▶ **WORK ORDER**
Scan the entries below for the word "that" and copy every line where it turns up.
--------
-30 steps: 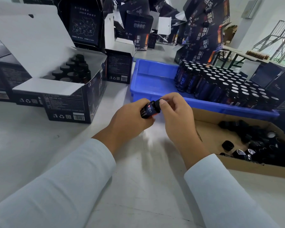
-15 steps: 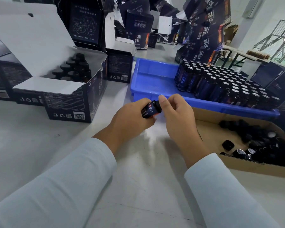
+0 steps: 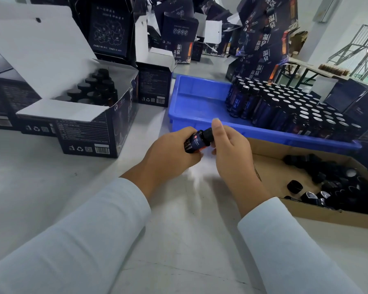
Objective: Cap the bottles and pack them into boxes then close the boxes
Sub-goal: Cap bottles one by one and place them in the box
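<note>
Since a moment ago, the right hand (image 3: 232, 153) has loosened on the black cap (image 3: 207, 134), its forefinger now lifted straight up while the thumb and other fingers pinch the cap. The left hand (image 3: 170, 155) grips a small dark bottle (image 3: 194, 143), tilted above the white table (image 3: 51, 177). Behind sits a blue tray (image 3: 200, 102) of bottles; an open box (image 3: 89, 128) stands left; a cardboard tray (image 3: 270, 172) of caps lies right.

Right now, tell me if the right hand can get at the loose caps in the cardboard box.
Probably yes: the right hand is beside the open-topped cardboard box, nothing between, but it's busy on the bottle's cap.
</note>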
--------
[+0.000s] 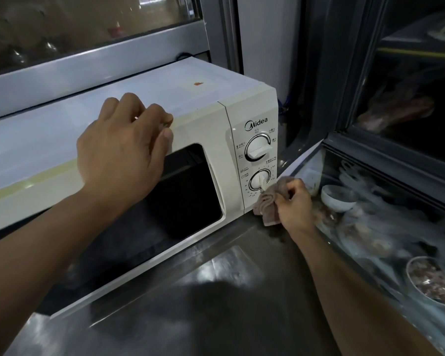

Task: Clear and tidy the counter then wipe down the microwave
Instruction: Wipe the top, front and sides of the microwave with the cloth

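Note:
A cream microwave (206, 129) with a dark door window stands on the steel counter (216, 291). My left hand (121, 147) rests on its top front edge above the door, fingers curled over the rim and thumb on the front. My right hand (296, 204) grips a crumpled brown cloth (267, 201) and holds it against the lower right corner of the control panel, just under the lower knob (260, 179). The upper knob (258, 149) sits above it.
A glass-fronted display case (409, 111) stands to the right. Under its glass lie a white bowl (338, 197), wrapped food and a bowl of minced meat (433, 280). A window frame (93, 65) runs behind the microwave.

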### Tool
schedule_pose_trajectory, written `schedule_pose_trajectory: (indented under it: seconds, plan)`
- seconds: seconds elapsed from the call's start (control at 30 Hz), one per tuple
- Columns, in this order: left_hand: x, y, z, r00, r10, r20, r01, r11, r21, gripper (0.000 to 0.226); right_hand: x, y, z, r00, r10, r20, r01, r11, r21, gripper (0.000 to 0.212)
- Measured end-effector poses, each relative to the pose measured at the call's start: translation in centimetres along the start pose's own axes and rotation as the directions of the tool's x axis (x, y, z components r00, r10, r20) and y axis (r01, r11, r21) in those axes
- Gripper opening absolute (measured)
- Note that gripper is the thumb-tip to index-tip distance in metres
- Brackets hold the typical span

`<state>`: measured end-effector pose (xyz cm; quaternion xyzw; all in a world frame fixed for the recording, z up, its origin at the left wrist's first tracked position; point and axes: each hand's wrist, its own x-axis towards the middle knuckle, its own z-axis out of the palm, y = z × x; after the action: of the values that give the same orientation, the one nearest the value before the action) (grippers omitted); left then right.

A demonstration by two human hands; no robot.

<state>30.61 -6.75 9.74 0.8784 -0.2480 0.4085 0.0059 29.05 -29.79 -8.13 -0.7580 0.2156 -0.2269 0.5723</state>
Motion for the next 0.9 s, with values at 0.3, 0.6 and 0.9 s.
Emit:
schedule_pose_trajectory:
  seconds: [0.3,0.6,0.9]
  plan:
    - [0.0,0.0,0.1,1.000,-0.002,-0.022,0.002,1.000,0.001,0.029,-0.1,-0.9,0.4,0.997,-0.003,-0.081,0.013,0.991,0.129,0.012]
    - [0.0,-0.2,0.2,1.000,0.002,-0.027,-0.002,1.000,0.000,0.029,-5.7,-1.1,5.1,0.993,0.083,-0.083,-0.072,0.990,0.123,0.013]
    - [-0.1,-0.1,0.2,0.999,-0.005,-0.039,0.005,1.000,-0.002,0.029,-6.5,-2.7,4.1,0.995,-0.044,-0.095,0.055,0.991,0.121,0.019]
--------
▶ **SOLVED PROBLEM**
- Note that gripper is the thumb-tip to index-tip distance in metres
`<state>`: measured end-effector pose (xyz cm; quaternion xyzw; all in a world frame fixed for the recording, z up, its origin at the left wrist's first tracked position; point and axes: each hand's wrist, its own x-axis towards the middle knuckle, its own z-axis out of the palm, y = z × x; after the action: of the values that give the same orientation, the one nearest the value before the action) (grippers omitted); left then right.

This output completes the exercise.